Our Values
- We believe that what birthparents know about their own experiences is expert knowledge.
- We believe that adoption has a profound, ever-evolving impact in the lives of birthparents, often in ways that are unanticipated at the time of placement. Birthparents need access to substantive, long-term resources to support them in negotiating adoption issues across their lifetimes.
- We believe that group support is the most powerful resource for birthparents. While meeting with individual birthparents is valuable, we believe that our synergy as a group creates new perspectives and connections that exceed other forms of support.
- We believe that the diversity of our experiences should be valued, validated and explored; from our diversity we begin to develop a more complete understanding of what it might means to be a birthparent. We believe that by sharing our diverse perspectives, our community builds collective and individual understandings that can contribute to making adoption a more just social practice.
- We believe that we must be the central agenda-setters in our own post-adoption support. Organizations and programs that do not hold birthparents at the center of their mission and do not have birthparents acting in positions of leadership are inadequate to the task of maintaining safe and open spaces for us to explore our experiences on our own terms.

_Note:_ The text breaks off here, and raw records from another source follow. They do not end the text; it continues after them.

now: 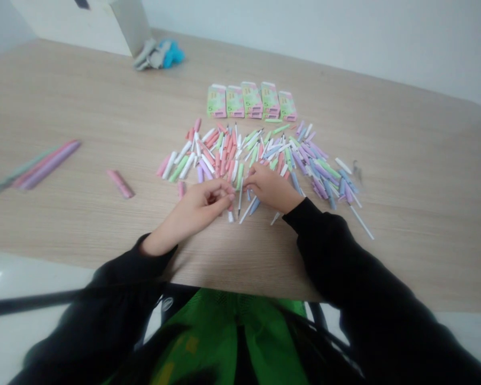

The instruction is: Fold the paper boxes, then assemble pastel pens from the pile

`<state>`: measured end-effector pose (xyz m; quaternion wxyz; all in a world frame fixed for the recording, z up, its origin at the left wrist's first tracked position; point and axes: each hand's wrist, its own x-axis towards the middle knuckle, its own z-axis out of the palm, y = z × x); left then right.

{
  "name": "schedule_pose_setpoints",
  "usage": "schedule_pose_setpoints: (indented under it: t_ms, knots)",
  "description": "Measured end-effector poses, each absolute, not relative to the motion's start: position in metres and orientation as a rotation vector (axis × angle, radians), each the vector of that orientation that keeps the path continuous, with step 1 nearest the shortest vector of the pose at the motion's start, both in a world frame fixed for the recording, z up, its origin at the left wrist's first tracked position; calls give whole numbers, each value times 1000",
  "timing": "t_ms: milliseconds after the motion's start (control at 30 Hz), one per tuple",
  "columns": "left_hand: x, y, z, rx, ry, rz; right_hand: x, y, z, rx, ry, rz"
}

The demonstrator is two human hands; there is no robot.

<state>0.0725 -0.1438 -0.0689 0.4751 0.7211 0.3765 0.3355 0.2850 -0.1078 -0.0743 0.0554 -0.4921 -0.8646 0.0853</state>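
My left hand (205,204) is closed, its thumb and fingertips pinched at the near edge of a pile of pen parts (224,155). A pink pen part (231,207) with a white end shows at those fingertips. Facing it, my right hand (269,187) is closed too, its fingertips at the upper end of a thin white pen refill (240,199) whose dark tip points down. The fingers partly hide both pieces. Around the hands lie pink, white, green, blue and purple barrels and caps, mixed with loose white refills.
Several green and pink boxes (251,100) stand in a row behind the pile. Left of it lie a single pink piece (121,184) and a few long coloured sticks (44,166). Grey and blue gloves (160,54) rest beside a white box (132,27) at the back.
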Motion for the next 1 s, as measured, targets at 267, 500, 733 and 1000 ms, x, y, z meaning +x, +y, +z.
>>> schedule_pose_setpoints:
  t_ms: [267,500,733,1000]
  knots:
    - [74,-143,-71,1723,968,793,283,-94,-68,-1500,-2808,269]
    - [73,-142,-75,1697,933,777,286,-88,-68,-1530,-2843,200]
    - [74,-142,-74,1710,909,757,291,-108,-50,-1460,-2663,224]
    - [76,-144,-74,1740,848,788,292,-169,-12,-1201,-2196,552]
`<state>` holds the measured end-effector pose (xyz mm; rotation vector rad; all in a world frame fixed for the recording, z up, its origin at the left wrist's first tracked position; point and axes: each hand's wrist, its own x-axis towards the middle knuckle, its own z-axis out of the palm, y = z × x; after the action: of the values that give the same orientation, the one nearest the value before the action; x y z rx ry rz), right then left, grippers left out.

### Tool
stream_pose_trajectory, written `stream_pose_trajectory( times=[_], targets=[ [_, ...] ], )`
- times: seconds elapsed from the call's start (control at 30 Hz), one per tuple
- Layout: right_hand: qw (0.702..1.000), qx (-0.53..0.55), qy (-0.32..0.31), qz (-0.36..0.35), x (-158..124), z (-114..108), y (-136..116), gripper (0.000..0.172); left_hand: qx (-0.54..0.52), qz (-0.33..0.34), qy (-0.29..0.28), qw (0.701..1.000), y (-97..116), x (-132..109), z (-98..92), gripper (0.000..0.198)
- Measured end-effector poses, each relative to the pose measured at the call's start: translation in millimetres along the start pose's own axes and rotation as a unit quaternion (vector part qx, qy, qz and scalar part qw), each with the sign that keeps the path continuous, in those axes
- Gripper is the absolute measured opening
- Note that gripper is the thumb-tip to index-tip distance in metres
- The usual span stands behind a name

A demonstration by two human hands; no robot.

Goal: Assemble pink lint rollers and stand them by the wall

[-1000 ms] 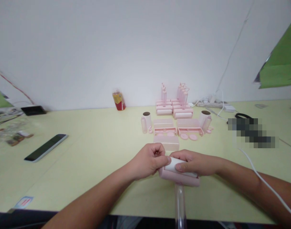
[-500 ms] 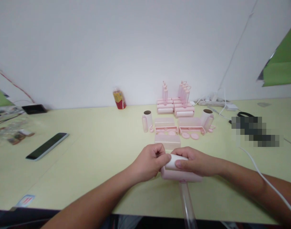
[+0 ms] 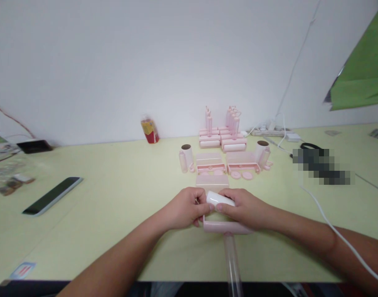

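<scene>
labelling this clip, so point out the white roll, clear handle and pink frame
white roll (image 3: 218,199), head view, curved side
clear handle (image 3: 232,262), head view, mid-shaft
pink frame (image 3: 222,227), head view, long bar

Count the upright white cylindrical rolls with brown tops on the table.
2: one upright white cylindrical roll with a brown top stands left of the pink trough-shaped plastic frames, the other right of them. Others may be hidden.

Soft light covers the flat pale-yellow tabletop (image 3: 114,173); a glossy white cylindrical roll (image 3: 218,199) catches highlights; crumpled clear plastic (image 3: 11,168) blurs; pixelation masks a right-hand patch.
</scene>
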<state>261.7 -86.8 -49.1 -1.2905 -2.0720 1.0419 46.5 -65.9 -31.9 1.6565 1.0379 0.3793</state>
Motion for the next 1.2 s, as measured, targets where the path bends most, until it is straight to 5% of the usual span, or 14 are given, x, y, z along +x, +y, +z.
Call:
stream_pose_trajectory(
  times=[0.13,0.4,0.9,1.2],
  targets=[
    [1.0,0.012,0.005,0.001,1.5,-4.0,0.9,0.025,0.075,0.03,0.022,0.996,-1.0,2.8,-4.9,0.034],
    [0.999,0.04,0.028,-0.011,6.9,-6.0,12.0,0.034,0.214,0.045,0.194,0.956,-15.4,18.6,-20.8,0.041],
    [0.994,0.046,0.062,-0.075,6.6,-7.2,11.4,0.037,0.161,0.128,0.181,0.962,-9.7,18.9,-22.9,0.03],
    [0.994,0.049,0.056,-0.083,6.4,-5.8,15.4,0.038,0.201,0.12,0.182,0.955,-19.3,27.8,-21.1,0.024]
  ],
)
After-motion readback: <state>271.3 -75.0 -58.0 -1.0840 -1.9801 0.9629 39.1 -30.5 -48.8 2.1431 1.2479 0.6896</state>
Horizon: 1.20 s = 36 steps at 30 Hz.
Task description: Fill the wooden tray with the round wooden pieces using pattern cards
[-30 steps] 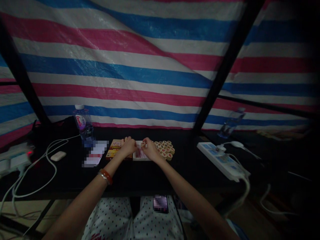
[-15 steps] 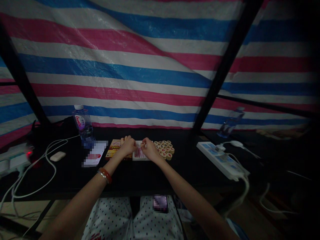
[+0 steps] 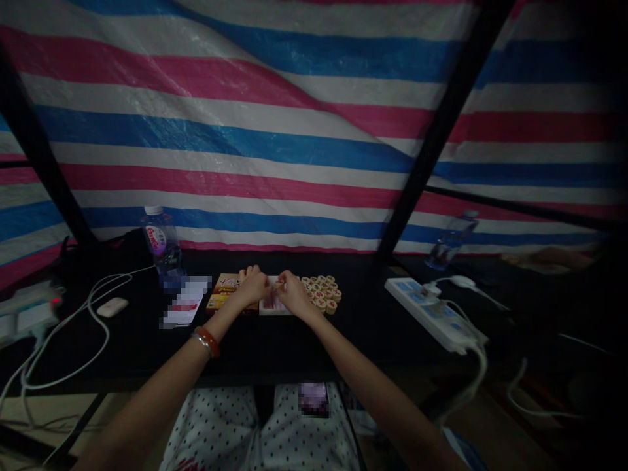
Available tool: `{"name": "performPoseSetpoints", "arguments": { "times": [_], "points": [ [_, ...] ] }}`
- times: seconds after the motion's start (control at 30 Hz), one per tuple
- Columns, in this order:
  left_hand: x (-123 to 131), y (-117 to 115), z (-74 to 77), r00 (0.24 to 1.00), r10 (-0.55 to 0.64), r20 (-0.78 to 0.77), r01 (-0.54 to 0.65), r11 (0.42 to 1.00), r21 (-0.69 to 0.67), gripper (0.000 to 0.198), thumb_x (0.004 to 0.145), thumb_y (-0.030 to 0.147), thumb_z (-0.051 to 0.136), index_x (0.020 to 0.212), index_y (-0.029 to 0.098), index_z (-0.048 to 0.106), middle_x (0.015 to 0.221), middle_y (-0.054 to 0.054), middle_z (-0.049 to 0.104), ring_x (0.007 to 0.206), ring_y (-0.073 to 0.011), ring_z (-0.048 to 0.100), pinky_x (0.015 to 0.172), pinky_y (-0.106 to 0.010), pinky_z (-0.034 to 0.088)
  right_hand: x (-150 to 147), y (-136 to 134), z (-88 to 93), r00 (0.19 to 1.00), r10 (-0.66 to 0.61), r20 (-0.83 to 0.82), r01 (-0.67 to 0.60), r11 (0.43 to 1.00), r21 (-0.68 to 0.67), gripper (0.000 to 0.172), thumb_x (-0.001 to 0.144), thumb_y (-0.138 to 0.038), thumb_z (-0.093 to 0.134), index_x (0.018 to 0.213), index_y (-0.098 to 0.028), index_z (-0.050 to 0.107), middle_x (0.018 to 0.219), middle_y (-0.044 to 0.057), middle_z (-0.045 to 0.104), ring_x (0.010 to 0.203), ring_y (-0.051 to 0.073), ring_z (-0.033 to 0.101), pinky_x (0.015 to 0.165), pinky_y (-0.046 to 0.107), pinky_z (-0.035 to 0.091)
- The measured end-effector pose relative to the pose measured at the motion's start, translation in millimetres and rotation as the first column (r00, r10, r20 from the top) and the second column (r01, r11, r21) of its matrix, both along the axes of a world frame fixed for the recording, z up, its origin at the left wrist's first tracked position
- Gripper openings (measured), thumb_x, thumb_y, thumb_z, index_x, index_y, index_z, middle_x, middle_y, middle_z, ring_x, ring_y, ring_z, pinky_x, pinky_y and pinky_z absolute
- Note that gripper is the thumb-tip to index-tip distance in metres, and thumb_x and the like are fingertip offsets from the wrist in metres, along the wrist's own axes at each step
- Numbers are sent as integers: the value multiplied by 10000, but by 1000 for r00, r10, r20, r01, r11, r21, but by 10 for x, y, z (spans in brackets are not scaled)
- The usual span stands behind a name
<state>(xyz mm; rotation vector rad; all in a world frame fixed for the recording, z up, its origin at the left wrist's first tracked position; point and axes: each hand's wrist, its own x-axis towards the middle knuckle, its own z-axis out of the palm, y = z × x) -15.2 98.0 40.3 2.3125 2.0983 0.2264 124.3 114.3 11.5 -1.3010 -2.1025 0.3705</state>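
Note:
Above the white open tray [image 3: 275, 310], which has a pinkish sheet or film in it, both my hands are close together. My left hand [image 3: 252, 286] has curled fingers and rests over the right side of the yellow-brown printed box [image 3: 220, 297], its thumb toward the tray. My right hand [image 3: 294, 294] is closed in a pinch at the tray's right part. Whatever lies in either hand's fingers is too small and dim to name. Right beside the tray stand several round Chinese chess pieces [image 3: 324, 294] with red and dark characters, grouped in rows.
A phone [image 3: 189, 301] and a water bottle [image 3: 164, 248] are on the left of the black table [image 3: 235, 363], with an earbud case [image 3: 112, 307] and white cables. To the right lie a power strip [image 3: 432, 314] and another bottle [image 3: 451, 241]. A second phone [image 3: 314, 399] rests on my thigh.
Both hands stay over the tray in nearly the same pose. The whole view has shifted very slightly; the chess pieces and box keep their places.

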Motion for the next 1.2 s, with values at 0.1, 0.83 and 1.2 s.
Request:
{"name": "performPoseSetpoints", "arguments": {
  "times": [0.1, 0.83, 1.2],
  "points": [
    [10, -19, -18, 1000, -14, -24, 14, 1000, 10, 311, 790, 378, 481, 929, 181, 677, 1104, -136, 516, 1091, -314, 446, 904, -438, 323, -5, 7, -6, 1000, -10, 11, 10, 1000, 0, 191, 771, -84, 511, 945, -160, 515, 891, 57, 609, 823, 161, 548, 730, 264, 379],
    [-13, -35, -12, 1000, 23, 2, -23, 999, -36, 280, 767, 266, 468, 919, 228, 700, 1218, -103, 506, 1156, -295, 422, 948, -450, 294, -12, 15, -28, 1000, -17, 22, 17, 1000, 8, 192, 775, -82, 503, 949, -160, 514, 875, 53, 610, 798, 159, 554, 707, 258, 381],
    [3, 35, -65, 999, -3, 34, 5, 998, -63, 277, 735, 399, 541, 913, 274, 712, 1364, -79, 447, 1261, -313, 350, 1031, -497, 195, -5, -19, 16, 999, -35, 19, 36, 999, -28, 203, 777, -99, 509, 971, -159, 512, 917, 59, 607, 818, 160, 562, 736, 267, 387]
  ]
}}
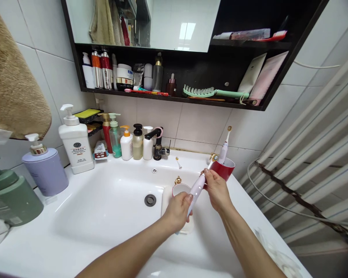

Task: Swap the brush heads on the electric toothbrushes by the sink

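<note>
My left hand point(177, 210) is wrapped round the lilac handle of an electric toothbrush point(196, 190), held tilted over the sink. At the upper end, the fingers of my right hand point(217, 188) pinch the neck by the brush head. Just behind stands a red cup point(228, 168) with a second electric toothbrush point(224, 150) upright in it. Below my left hand, a white cup point(181, 188) with a red rim sits in the basin, partly hidden. A loose brush head point(178, 162) lies on the sink's back ledge.
The white sink point(104, 208) has a black faucet point(158, 144) and a drain point(150, 200). Several pump bottles point(127, 144) line its back left. Overhead, a dark shelf point(174, 98) holds toiletries and a green hairbrush point(214, 92). A grey hose point(266, 197) hangs at right.
</note>
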Tool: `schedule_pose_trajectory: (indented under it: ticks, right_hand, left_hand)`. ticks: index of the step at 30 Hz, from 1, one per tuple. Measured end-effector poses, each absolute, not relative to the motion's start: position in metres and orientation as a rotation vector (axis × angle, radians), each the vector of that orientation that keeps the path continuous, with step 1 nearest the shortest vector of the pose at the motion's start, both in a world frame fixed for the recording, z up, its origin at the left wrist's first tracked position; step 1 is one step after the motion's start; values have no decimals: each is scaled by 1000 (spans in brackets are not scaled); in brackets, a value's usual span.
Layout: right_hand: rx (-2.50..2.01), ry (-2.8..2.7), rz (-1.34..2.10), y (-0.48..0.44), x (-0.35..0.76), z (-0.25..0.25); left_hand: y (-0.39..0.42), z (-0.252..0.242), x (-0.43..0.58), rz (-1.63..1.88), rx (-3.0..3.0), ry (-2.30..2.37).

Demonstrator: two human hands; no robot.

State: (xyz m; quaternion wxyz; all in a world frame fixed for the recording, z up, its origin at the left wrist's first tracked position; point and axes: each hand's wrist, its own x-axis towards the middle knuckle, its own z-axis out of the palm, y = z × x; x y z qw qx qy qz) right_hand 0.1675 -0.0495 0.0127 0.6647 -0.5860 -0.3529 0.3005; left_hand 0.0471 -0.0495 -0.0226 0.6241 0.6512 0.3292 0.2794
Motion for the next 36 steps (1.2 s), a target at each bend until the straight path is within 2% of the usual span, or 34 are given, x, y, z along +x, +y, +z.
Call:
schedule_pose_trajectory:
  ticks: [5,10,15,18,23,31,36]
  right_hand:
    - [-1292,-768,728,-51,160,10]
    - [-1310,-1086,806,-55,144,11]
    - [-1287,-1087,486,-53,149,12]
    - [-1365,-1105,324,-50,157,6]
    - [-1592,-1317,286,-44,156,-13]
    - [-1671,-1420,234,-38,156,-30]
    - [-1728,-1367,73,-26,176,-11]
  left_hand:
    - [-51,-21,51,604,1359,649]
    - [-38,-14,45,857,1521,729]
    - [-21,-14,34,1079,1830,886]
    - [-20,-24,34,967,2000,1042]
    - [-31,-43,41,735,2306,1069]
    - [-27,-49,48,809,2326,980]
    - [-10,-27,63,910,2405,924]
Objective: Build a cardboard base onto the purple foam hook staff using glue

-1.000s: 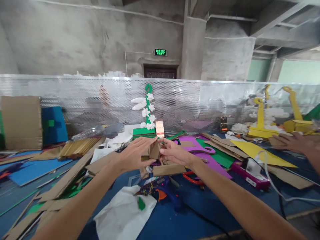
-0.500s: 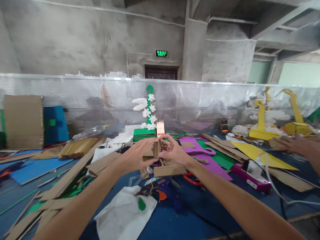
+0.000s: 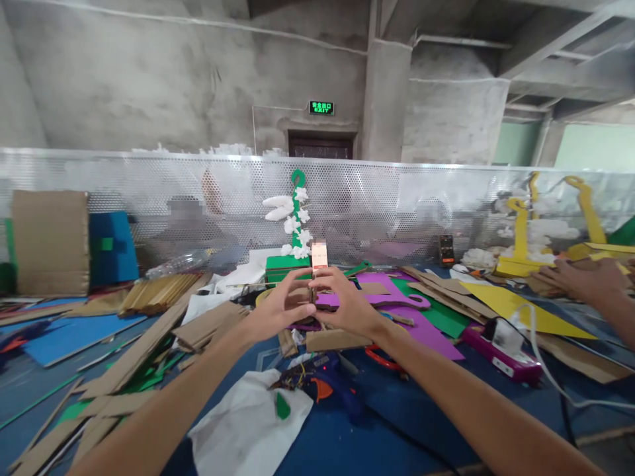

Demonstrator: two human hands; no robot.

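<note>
Brown cardboard piece [image 3: 312,293], green stand [image 3: 284,263], white flowers [image 3: 292,226], purple sheet [image 3: 421,334], blue glue gun [image 3: 344,391], dotted silver panel [image 3: 238,192]

The cardboard piece [image 3: 312,291] between the hands has turned: a second ago a broad folded face shows, half a second ago a narrower one, and now only a thin dark edge, running roughly from twelve to six o'clock. The left hand [image 3: 278,307] has its thumb raised higher, towards twelve o'clock, and its fingers spread further apart. The right hand [image 3: 347,304] sits slightly further towards nine o'clock, and purple sheet [image 3: 327,301] now shows through the gap inside its thumb. At three o'clock, the co-worker's hand [image 3: 592,281] is more curled, and a flat yellow piece [image 3: 610,248] now appears at one o'clock from it.
</note>
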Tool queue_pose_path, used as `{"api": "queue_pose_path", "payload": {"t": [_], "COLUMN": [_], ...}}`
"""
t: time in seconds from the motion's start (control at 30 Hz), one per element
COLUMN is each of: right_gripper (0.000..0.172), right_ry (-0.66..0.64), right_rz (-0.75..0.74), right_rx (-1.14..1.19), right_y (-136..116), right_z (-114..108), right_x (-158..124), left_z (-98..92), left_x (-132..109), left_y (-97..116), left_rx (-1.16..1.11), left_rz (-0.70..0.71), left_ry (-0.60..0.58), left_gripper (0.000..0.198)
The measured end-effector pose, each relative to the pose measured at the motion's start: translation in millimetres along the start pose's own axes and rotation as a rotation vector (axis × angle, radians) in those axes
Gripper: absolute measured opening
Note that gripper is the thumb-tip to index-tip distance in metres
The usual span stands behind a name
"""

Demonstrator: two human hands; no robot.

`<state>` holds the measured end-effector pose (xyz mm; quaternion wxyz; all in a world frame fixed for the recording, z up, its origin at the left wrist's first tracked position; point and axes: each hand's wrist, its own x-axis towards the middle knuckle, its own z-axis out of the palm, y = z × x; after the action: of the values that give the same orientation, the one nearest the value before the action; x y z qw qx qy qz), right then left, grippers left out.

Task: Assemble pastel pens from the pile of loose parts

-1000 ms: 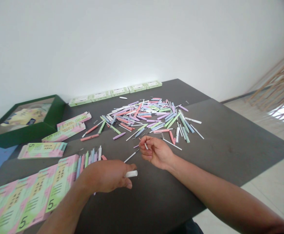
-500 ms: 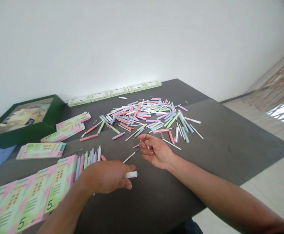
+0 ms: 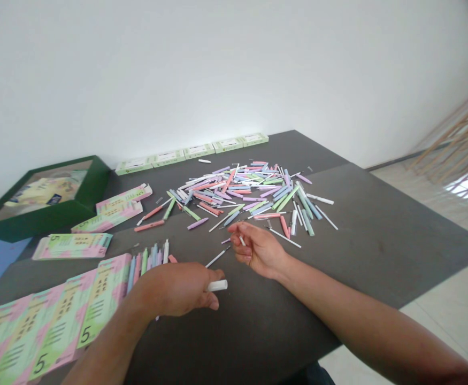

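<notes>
My left hand (image 3: 179,289) is closed around a white pen barrel (image 3: 218,285), whose end sticks out past the thumb toward the right. Higher up and to the right, the fingers of my right hand (image 3: 261,251) curl around a small white pen part (image 3: 242,241), mostly hidden in the grip. A thin white refill (image 3: 218,256) lies on the table between both hands. Beyond them spreads a pile of pastel pen parts and refills (image 3: 237,192). Several assembled-looking pens (image 3: 149,260) lie side by side behind my left hand, partly covered by it.
Pink-and-green printed cartons (image 3: 57,321) lie in a row at the lower left, with further cartons (image 3: 73,246) behind. A green open box (image 3: 85,198) holding wrapped packets stands at the far left. Small green boxes (image 3: 199,151) line the wall along the dark table (image 3: 358,224).
The view has shifted slightly. Both hands keep nearly the same position and grip; the white part in my right hand now shows more clearly between the fingers.
</notes>
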<state>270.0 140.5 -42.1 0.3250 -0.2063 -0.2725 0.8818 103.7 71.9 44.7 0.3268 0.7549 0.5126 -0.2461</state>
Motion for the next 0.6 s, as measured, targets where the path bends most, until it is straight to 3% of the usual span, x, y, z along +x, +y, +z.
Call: {"api": "queue_pose_path", "payload": {"t": [0.2, 0.37, 0.5, 0.6], "right_gripper": [0.006, 0.025, 0.01, 0.025], "right_ry": [-0.003, 0.055, 0.079, 0.092], "right_rz": [-0.02, 0.031, 0.039, -0.008], "right_rx": [-0.011, 0.032, 0.012, -0.035], "right_y": [1.7, 1.5, 1.3, 2.9], "right_z": [0.0, 1.0, 2.5, 2.8], "right_x": [0.3, 1.5, 0.9, 1.3], "left_z": [-1.3, -2.0, -0.7, -1.5], "left_x": [-1.5, -1.7, -1.1, -2.5], "left_y": [2.2, 3.0, 1.4, 1.3], "left_rx": [0.004, 0.008, 0.0, 0.004], "left_rz": [-0.001, -0.018, -0.01, -0.026], "left_ry": [-0.005, -0.003, 0.002, 0.004], "left_gripper": [0.044, 0.044, 0.047, 0.048]}}
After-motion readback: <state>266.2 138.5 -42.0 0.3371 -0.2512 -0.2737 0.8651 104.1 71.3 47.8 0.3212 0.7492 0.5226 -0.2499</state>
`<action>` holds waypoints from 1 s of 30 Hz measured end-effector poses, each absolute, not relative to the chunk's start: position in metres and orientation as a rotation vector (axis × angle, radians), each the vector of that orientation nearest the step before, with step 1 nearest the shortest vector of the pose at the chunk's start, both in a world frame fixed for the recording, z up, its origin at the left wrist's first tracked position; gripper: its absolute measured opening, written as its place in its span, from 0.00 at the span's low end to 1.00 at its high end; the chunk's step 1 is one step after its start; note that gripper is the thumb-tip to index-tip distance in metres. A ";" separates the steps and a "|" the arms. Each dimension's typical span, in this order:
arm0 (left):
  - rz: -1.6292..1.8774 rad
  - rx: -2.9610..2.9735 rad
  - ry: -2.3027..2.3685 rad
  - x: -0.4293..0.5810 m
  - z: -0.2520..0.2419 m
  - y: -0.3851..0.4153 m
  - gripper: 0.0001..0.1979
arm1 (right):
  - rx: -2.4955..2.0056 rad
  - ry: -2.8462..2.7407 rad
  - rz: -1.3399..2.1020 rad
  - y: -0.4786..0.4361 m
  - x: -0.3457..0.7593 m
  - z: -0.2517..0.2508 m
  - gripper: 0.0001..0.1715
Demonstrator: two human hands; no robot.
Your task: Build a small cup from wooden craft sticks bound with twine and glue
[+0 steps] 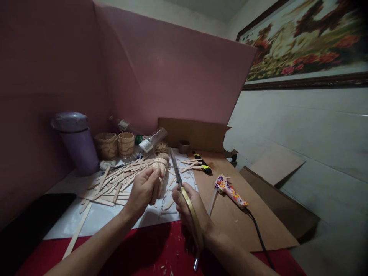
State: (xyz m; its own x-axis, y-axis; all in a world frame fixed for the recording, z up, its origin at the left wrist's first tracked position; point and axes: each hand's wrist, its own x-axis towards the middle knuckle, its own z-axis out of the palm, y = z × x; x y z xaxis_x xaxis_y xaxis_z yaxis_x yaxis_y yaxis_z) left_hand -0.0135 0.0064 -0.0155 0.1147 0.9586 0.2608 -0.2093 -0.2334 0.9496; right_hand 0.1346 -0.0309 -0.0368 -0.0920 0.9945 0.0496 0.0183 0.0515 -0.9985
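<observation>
My left hand [146,186] is closed around a round bundle of wooden craft sticks [160,163], which has a band around it near its far end. My right hand [191,205] grips a pair of scissors [188,201] by the gold-coloured handles. Their blades point up and away, just right of the bundle and apart from it; I cannot tell how far the blades are spread. Loose craft sticks [123,180] lie in a heap to the left of my left hand, on white paper [63,222]. Small wood scraps lie between and below my hands.
To the right, a flower-patterned glue gun [232,194] with a black cord lies on cardboard [258,226]. Behind it is a black and yellow utility knife [204,165]. A purple tumbler [79,147], wooden-looking cups [125,145], a plastic bottle [152,141] and a small pot [184,147] stand or lie farther back.
</observation>
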 end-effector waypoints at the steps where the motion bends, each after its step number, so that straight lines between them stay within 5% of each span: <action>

- While we claim our position as agenda-setters, we believe that birthparents should not be made to carry the sole burden of sustaining post-adoption support services. We believe that systemic change at all levels of adoption law, policy and practice is necessary to make adoption a liveable experience. Meaningful investments in the support of birthparents must be made by the State, by those that grow their families through adoption, and by the professionals that participate in adoption practice.
- We recognize our embeddedness in a larger community that includes adoptees, adoptive families, birth families, and many others whose connections transcend traditional boundaries. We are committed to nurturing these relationships of kinship, connection and coalition. In particular, we support the efforts of adoptees to articulate the experience of adoption on their own terms and to become agenda-setters in adoption law, policy and practice.
- We understand ourselves to be a part of a long, rich history of birthparent activism in the United States. We honor the visible and the silent struggles of many generations of birthparents; it is through their efforts that Ohio Birthparent Group is made possible.
A note on language
Throughout this site, we use the term ‘birthparent’ to describe women and men who have elected, been coerced or forced to terminate their parental rights through adoption. There is little consensus in the adoption community regarding the appropriate terminology that should be used to describe this experience. A primary objection to the use of a term like ‘birthmother’ is the possible implication that these women are somehow not mothers; that is, as ‘birthmothers’ their relevance is reduced to the act of gestation. Many women prefer terms like ‘first mother’ or ‘original mother’ when describing their own experiences.
Like all words, the terms ‘birthmother’ and ‘birthparent’ are embedded with histories, politics and meanings. We do not uncritically deploy this term; we have chosen to use ‘birthparent’ in order to maximize our visibility as a post-adoption resource. Arguably, ‘birthparent’ is the most culturally recognizable term for this experience; it has widespread use in the media, law and social services. We recognize the descriptive limitations and controversies inherent in the use of these terms and invite the participants in our support groups to use the terms that they prefer for themselves. While language is regrettably limiting, we hope that the work we do speaks clearly to our belief that birthparents are indeed mothers and fathers deserving of recognition.